Attenzione a come si ‘tagliano’ i farmaci

Quante volte succede che la terapia consigliata dal medico sia portata avanti da noi stessi o dai chi ci cura con tanto amore? Praticamente sempre. Ci sentiamo male, andiamo dal medico e questo ci prescrive alcuni medicinali da prendere. Non solo, ciò succede anche quando siamo in ospedale. Una volta che la nostra salute migliora e che i medici decidano che possiamo essere dimessi tocca sempre a noi proseguire le cure attenendoci alle indicazioni.

Cosa c’è quindi di male? Beh, di male nulla, le terapie domiciliari ci permettono infatti di continuare a curarci e di continuare la nostra vita quasi come se nulla fosse. Esse ci aiutano pertanto a tenere a bada i sintomi e le patologie che ci affliggono. Ciò che preme a tutti è che esse possano continuare  sotto la massima attenzione in modo che non si verifichino rischi di ulteriori sintomi e problematiche.

Il problema  dell’attenzione è stato sollevato da un tema di ricercatori dell’Università di Ghent in Belgio. Lo studio è stato pubblicato sul ‘Journal of Advanced Nursing’ .  Ciò che si è evidenziato e su cui ci si è focalizzati sono soprattutto quelle terapie che prevedono l’uso di medicine che il paziente deve dosare personalmente. Come spezzare una pasticca a metà?

È uso comune spezzare con le mani le pastiglie più piccole e tenere e utilizzare un coltello per le pasticche più grosse. In questa semplice operazioni si nascondono però i maggiori errori. Si rischia infatti di  assumere una quantità superiore o inferiore di principio attivo. In generale è sempre difficile riuscire a spezzare la pastiglia in due metà perfette. Le cose peggiorano poi quando la medicina che dobbiamo prendere deve essere ulteriormente divisa.

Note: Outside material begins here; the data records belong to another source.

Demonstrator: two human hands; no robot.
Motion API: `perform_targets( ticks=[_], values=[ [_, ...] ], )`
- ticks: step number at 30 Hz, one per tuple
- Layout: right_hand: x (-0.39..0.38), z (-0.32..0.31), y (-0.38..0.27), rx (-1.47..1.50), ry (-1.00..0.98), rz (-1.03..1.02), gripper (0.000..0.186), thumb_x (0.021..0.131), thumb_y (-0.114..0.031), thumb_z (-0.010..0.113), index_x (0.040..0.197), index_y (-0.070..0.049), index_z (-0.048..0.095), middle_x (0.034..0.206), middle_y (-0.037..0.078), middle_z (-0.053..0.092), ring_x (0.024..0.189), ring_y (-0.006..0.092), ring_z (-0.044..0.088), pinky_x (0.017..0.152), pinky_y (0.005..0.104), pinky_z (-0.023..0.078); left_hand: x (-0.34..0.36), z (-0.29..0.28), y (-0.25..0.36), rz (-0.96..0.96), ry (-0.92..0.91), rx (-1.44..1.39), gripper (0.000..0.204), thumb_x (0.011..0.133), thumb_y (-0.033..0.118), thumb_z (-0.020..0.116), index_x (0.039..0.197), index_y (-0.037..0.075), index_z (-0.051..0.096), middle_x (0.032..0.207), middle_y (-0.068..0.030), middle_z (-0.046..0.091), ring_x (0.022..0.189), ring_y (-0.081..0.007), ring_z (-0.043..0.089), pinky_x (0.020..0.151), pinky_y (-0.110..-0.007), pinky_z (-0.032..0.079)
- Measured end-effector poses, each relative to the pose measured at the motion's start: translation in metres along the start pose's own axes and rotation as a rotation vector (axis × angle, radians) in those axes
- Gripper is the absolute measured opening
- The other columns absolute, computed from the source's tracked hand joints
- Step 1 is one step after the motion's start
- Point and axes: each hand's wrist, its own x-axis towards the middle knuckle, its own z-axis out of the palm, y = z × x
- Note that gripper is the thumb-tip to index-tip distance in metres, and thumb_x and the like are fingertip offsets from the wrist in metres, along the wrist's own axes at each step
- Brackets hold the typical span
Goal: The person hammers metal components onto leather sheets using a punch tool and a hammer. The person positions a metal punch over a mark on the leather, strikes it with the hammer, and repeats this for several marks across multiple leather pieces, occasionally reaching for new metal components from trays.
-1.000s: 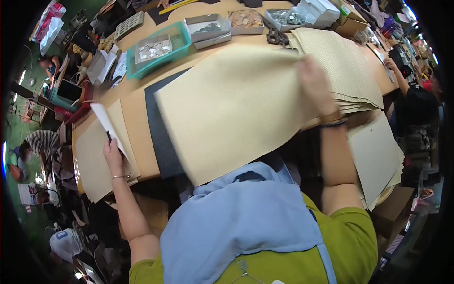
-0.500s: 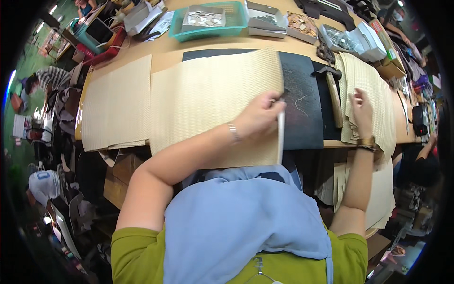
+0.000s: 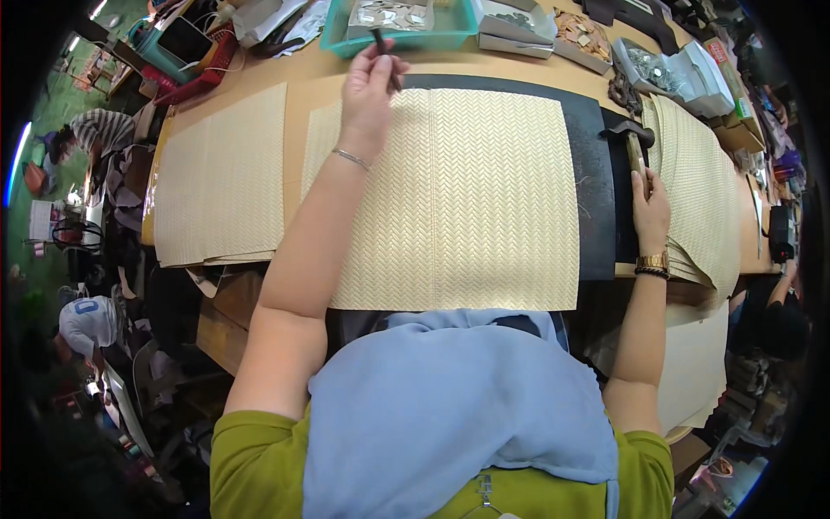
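Note:
A cream sheet with a herringbone pattern [image 3: 471, 208] lies flat over a dark board [image 3: 595, 225]. Above its upper left part, my left hand [image 3: 367, 108] grips a short dark rod-like tool [image 3: 388, 56]. My right hand [image 3: 650, 203] is closed on the wooden handle of a hammer [image 3: 629, 131], whose dark metal head lies at the board's right side. Patterned sheets lie stacked at the left [image 3: 207, 182] and at the right [image 3: 696, 182], beside the hammer.
A teal basket with a tray [image 3: 445, 26], boxes of small pieces [image 3: 584, 39], an opened white box [image 3: 700, 91] and a red basket [image 3: 194, 73] line the table's back. More sheets [image 3: 683, 363] rest low at the right. Other people [image 3: 91, 130] are at both sides.
The cream sheet, earlier lifted, now lies flat. My left hand has moved up and left with the dark tool. My right hand has taken hold of the hammer.

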Motion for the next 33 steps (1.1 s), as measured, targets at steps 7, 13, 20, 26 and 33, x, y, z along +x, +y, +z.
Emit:
perform_targets(
  ticks=[7,13,20,26,33],
  values=[
    [0.002,0.003,0.009,-0.021,-0.006,0.012,0.054,0.102,-0.046,0.06,0.132,-0.002,0.064,0.118,0.02,0.072,0.108,0.0338,0.069,0.094,0.0404,0.052,-0.002,-0.017,-0.024,0.118,0.035,0.236,0.024,0.099,0.006,0.068,0.122,0.002,0.062,0.107,-0.0087,0.071,0.101,-0.0165,0.071,0.092,-0.031,0.06],
    [0.002,0.004,0.011,-0.027,-0.01,0.008,0.052,0.102,-0.045,0.059,0.131,-0.002,0.064,0.117,0.02,0.072,0.108,0.0343,0.069,0.094,0.0399,0.051,-0.01,-0.007,-0.027,0.084,-0.004,0.371,0.028,0.094,0.015,0.076,0.119,0.007,0.067,0.102,-0.0035,0.073,0.093,-0.0097,0.068,0.076,-0.025,0.054],
    [0.001,0.004,0.009,-0.003,-0.003,-0.025,0.051,0.103,-0.044,0.059,0.131,-0.001,0.064,0.116,0.02,0.072,0.107,0.0337,0.069,0.094,0.0396,0.051,-0.014,0.0,-0.014,0.014,-0.071,0.478,0.028,0.097,0.011,0.072,0.123,0.005,0.063,0.111,-0.0083,0.073,0.104,-0.0134,0.068,0.089,-0.028,0.056],
    [0.0,0.004,0.009,-0.006,0.017,-0.04,0.051,0.103,-0.044,0.059,0.13,-0.001,0.064,0.116,0.02,0.072,0.107,0.0337,0.069,0.093,0.0395,0.051,-0.013,-0.002,-0.02,0.039,-0.108,0.46,0.025,0.099,0.009,0.069,0.123,0.005,0.062,0.113,-0.0073,0.073,0.106,-0.0128,0.067,0.091,-0.029,0.056],
    [-0.001,0.002,0.005,-0.004,0.017,-0.027,0.052,0.103,-0.045,0.058,0.13,-0.001,0.064,0.115,0.021,0.072,0.106,0.0339,0.069,0.093,0.0396,0.052,-0.015,0.0,-0.019,0.025,-0.118,0.511,0.025,0.1,0.011,0.069,0.123,0.008,0.063,0.113,-0.0053,0.074,0.106,-0.0116,0.067,0.09,-0.028,0.056]
  ],
)
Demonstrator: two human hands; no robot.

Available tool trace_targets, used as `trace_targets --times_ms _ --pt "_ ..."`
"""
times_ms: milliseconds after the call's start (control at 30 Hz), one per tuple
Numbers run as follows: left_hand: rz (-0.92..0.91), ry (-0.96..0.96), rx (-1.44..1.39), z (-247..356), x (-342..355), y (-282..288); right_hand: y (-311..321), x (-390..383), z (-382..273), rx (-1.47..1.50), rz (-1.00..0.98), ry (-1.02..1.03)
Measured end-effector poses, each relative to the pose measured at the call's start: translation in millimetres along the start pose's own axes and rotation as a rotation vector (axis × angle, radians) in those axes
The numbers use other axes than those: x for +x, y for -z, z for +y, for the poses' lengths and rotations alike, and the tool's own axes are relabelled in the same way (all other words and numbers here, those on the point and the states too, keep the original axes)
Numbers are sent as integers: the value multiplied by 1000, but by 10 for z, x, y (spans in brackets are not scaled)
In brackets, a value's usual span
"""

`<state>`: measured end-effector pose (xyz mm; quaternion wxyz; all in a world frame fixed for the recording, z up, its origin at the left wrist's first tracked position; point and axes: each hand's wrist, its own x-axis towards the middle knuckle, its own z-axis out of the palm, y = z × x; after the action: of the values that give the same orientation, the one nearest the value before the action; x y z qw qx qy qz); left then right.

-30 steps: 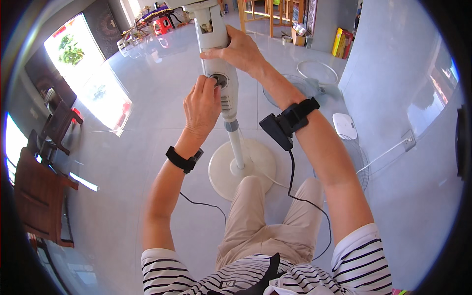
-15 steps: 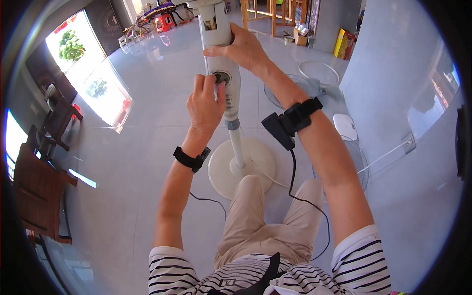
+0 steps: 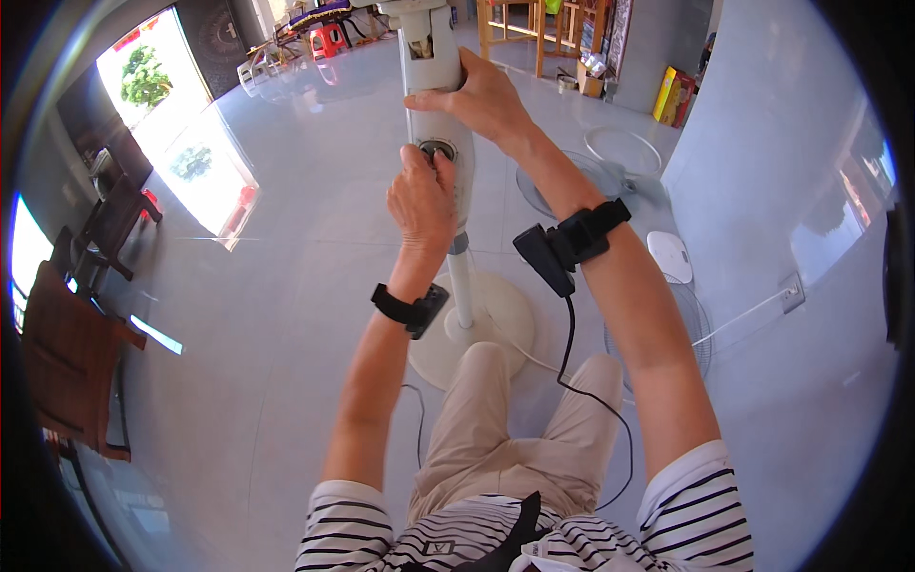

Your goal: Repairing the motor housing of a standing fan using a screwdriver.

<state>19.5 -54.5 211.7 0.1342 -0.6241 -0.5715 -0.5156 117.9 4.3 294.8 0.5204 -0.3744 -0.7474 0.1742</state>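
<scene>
A white standing fan's column (image 3: 428,119) rises from a round cream base (image 3: 434,348) between my knees; its upper end has an opening with parts inside and runs out of the top edge. My left hand (image 3: 419,200) has its fingers closed on a dark round knob (image 3: 438,150) in the column's control housing, partly covering it. My right hand (image 3: 481,105) is wrapped round the column just above the knob, thumb across its front. Both wrists or forearms carry black strapped devices, one with a dangling black cable.
Fan grilles (image 3: 658,334), a white ring (image 3: 622,131) and a flat white scale (image 3: 669,255) lie at the right, near a cord plugged into a socket (image 3: 792,293). Wooden furniture (image 3: 71,362) stands left, red stools (image 3: 328,40) and a wooden frame (image 3: 539,33) at the back.
Both hands and the column appear slightly further right in the picture. My left fingers have turned at the knob, the wrist rotating and moving right; my right hand keeps its grip.
</scene>
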Motion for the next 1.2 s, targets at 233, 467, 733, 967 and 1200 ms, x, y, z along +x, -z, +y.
trace_targets --times_ms 233,467,733,967,1200 --pt "88 230 -83 160 -20 -101 11 27 37 -10 16 20" --pt "104 315 -75 226 -29 -51 14 13 10 -54 16 6" --pt "83 378 -406 28 -180 81 19 -2 16 -34 28 15" --pt "33 505 -907 -487 -171 5 -3 24 25 -46 23 56" --pt "-545 188 -1109 -503 323 147 24 10 47 -9 22 64"
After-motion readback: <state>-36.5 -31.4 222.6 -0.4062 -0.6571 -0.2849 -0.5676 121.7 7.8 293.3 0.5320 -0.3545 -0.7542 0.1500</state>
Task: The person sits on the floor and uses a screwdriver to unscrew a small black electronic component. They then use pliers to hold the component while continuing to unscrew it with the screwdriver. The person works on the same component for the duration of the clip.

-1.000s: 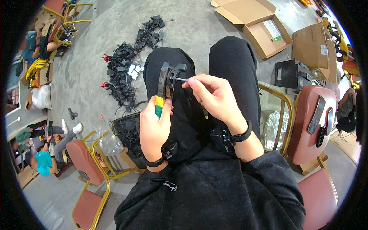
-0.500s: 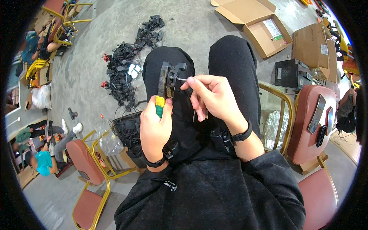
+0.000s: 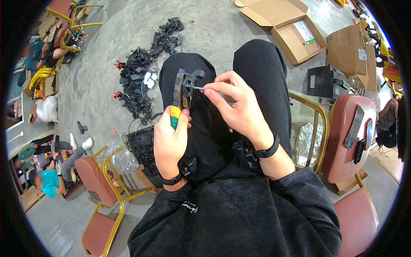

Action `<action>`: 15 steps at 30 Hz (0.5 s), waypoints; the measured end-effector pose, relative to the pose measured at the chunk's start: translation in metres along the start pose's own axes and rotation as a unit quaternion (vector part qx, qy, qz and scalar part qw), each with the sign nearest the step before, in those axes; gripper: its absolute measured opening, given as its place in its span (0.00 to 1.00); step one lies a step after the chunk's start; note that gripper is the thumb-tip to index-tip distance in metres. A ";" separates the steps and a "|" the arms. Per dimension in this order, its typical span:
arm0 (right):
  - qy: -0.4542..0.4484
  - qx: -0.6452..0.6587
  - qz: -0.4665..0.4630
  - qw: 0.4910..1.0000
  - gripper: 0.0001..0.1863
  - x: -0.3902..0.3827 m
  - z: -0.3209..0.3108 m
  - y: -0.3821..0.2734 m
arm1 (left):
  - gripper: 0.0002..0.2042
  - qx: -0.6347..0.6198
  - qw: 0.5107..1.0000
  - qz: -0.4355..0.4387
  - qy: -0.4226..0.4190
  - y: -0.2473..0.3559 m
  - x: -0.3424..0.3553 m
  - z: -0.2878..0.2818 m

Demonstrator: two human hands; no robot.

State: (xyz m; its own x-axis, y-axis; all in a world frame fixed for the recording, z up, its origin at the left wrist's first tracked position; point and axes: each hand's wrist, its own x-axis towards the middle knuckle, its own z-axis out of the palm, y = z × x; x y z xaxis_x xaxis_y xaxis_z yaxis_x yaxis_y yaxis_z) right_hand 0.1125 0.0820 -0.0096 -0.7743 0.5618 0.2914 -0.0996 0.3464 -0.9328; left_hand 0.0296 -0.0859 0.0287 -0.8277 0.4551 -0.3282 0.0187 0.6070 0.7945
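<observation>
My left hand (image 3: 170,139) is closed around the yellow and green grip (image 3: 176,112) of a black device. Its upper end, a black clamp-like head (image 3: 183,85) with a ribbed side and a hooked bracket, stands above my thumb over my left thigh. My right hand (image 3: 242,105) pinches a thin metal hex key (image 3: 199,88) between thumb and fingers. The key's tip meets the right side of the head, at what seems to be a screw. The rest of the key is hidden by my fingers.
Tangled black cables and modules (image 3: 136,79) lie on the floor ahead to the left. An open cardboard box (image 3: 299,40) lies at the far right. A pink-brown chair (image 3: 342,128) at my right bears several flat dark items. Another person (image 3: 50,183) sits at the far left.
My right hand has turned and its fingers have shifted around the hex key. The device and my left hand have moved slightly left.
</observation>
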 end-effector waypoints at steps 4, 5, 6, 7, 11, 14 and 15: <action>-0.043 0.004 0.084 0.996 0.08 0.002 -0.006 -0.006 | 0.15 0.010 1.000 -0.015 0.000 -0.001 0.008 0.002; -0.056 0.004 0.110 0.992 0.09 0.003 -0.007 -0.008 | 0.15 0.004 1.000 -0.024 -0.003 -0.001 0.010 0.002; -0.059 0.036 0.146 0.987 0.09 0.003 -0.007 -0.007 | 0.15 0.010 1.000 -0.025 -0.005 0.000 0.011 0.003; -0.062 0.068 0.182 0.979 0.10 0.002 -0.005 -0.006 | 0.15 0.017 0.999 -0.027 -0.006 0.002 0.011 0.004; -0.082 0.128 0.274 0.950 0.12 0.003 -0.004 -0.007 | 0.15 0.018 1.000 -0.020 -0.005 0.000 0.014 0.008; -0.095 0.183 0.314 0.927 0.13 0.006 -0.005 -0.012 | 0.12 0.013 0.999 -0.029 -0.014 -0.001 0.014 0.006; -0.097 0.203 0.325 0.919 0.14 0.006 -0.005 -0.011 | 0.12 0.015 0.999 -0.027 -0.015 0.000 0.014 0.006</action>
State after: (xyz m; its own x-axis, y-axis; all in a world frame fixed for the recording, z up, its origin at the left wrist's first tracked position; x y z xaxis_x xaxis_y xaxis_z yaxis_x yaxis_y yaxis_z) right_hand 0.1123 0.0850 0.0037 -0.8453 0.3938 -0.3612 0.2285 -0.3447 -0.9105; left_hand 0.0216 -0.0759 0.0209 -0.8108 0.4406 -0.3853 -0.0082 0.6496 0.7602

Come hanno fatto gli studiosi ad arrivare a tutto ciò? Semplicissimo, si sono basati su cinque volontari chiamati a spezzare otto pastiglie a metà attraverso tre metodi differenti. Una volta l’aiutante dei volontari era un coltello, un’altra volta era un dispositivo professionale e un’ultima volta consisteva in un paio di forbici.  Dopo ogni prova si sono quindi calcolati gli errori.

Quali sono le cure più a rischio visto la procedura imperfetta? A risentire di una divisione non equa sono per lo più le cure legate a malattie cardiovascolari o le cure per il Parkinson.

Quale conclusione è stata tratta? Gli studiosi vorrebbero invitare tutti a leggere i risultati dei loro esperimenti e le loro teorie e soprattutto si auspicano che a prestare maggior ascolto possano essere le case farmaceutiche. Sono queste ultime che possono porre fine al problema pensando di produrre diversi dosaggi delle pastiglie o buttando le loro ricerche su farmaci liquidi che però contengano gli stessi principi attivi.